- INPUT DATA -
* * * * *

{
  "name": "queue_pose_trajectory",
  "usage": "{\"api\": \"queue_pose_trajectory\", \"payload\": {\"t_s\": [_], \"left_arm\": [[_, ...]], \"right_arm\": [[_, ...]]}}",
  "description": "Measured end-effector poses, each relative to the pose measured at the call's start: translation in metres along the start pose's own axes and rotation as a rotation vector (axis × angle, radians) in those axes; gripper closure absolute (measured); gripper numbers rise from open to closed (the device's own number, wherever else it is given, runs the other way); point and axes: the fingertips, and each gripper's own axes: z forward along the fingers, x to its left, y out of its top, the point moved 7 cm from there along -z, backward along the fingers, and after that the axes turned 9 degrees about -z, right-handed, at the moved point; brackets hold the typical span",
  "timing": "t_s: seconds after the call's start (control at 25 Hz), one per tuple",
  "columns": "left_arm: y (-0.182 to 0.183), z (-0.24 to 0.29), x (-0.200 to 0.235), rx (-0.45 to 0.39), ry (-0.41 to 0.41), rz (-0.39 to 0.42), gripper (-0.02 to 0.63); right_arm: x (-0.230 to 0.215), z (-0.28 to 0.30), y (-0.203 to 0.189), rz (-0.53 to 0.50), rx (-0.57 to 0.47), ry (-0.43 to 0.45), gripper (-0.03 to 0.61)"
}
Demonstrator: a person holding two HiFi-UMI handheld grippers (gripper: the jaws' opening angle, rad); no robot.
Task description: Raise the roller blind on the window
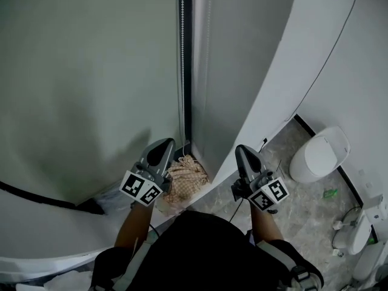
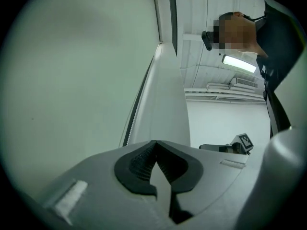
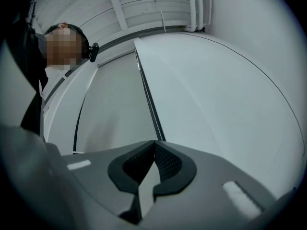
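The grey roller blind [image 1: 91,71] hangs lowered over the window, and its bead chain [image 1: 181,53] drops beside the dark frame strip [image 1: 187,59]. My left gripper [image 1: 163,145] is shut and empty, its tip close to the lower part of the chain. My right gripper [image 1: 241,151] is also shut and empty, pointing at a second grey panel [image 1: 242,59] to the right of the strip. In the left gripper view the jaws [image 2: 155,142] meet with nothing between them, the blind [image 2: 72,71] fills the left and the chain [image 2: 135,114] runs upward. The right gripper [image 3: 154,142] faces the chain [image 3: 151,104].
A beige cloth bundle [image 1: 185,177] lies on the floor at the foot of the chain. A white wall [image 1: 315,41] closes the right side. A white toilet [image 1: 320,153] stands on the grey stone floor [image 1: 303,205] at the right. A white curved rim [image 1: 36,223] runs along the lower left.
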Motion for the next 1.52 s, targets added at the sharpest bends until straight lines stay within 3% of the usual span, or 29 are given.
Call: {"api": "queue_pose_trajectory", "payload": {"t_s": [0.36,0.4,0.52,0.72,0.92,1.16,1.28,1.36,1.52], "left_arm": [[0.005,0.046,0.003,0.035,-0.096,-0.06,0.607],[0.008,0.059,0.004,0.036,-0.11,-0.086,0.557],[0.017,0.094,0.005,0.017,-0.148,-0.151,0.511],[0.047,0.133,0.007,-0.06,-0.162,-0.153,0.48],[0.063,0.159,0.009,-0.085,-0.153,-0.115,0.48],[0.058,0.17,0.006,-0.08,-0.156,-0.129,0.48],[0.052,0.171,0.006,-0.068,-0.165,-0.147,0.514],[0.05,0.168,0.003,-0.056,-0.175,-0.133,0.597],[0.052,0.162,-0.012,-0.039,-0.225,-0.086,0.6]], "right_arm": [[0.004,-0.006,0.009,-0.023,0.002,-0.02,0.575],[0.004,-0.006,0.012,-0.025,0.0,-0.02,0.575],[0.002,-0.009,0.016,-0.032,-0.002,-0.027,0.575],[0.01,-0.018,0.024,-0.008,-0.024,-0.048,0.575],[0.014,-0.028,0.028,-0.004,-0.039,-0.065,0.575],[0.01,-0.044,0.025,-0.058,-0.007,-0.096,0.575],[0.011,-0.048,0.021,-0.049,-0.001,-0.105,0.575],[0.013,-0.05,0.018,-0.045,0.004,-0.108,0.575],[0.016,-0.05,0.022,-0.048,0.0,-0.101,0.575]]}}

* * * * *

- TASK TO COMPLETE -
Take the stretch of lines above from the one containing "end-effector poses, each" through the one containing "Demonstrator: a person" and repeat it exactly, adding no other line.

- SOLUTION TO THIS TASK -
  "description": "Measured end-effector poses, each relative to the pose measured at the call's start: translation in metres along the start pose's own axes and rotation as a rotation vector (axis × angle, radians) in those axes; gripper closure absolute (measured); gripper numbers rise from open to closed (the device's own number, wherever else it is given, runs the other way); point and axes: the fingertips, and each gripper's own axes: z forward along the fingers, x to its left, y out of its top, the point moved 7 cm from there along -z, backward along the fingers, and after that the axes turned 9 degrees about -z, right-handed, at the moved point; brackets hold the typical span",
  "timing": "t_s: seconds after the call's start (control at 25 Hz), one per tuple",
  "columns": "left_arm: y (-0.182 to 0.183), z (-0.24 to 0.29), x (-0.200 to 0.235), rx (-0.45 to 0.39), ry (-0.41 to 0.41), rz (-0.39 to 0.42), gripper (-0.02 to 0.63); right_arm: x (-0.230 to 0.215), z (-0.28 to 0.30), y (-0.203 to 0.189), rz (-0.53 to 0.50), rx (-0.57 to 0.47), ry (-0.43 to 0.45), gripper (-0.03 to 0.61)"
}
Demonstrator: a person holding two HiFi-UMI handheld grippers (gripper: the jaws' opening angle, rad); no robot.

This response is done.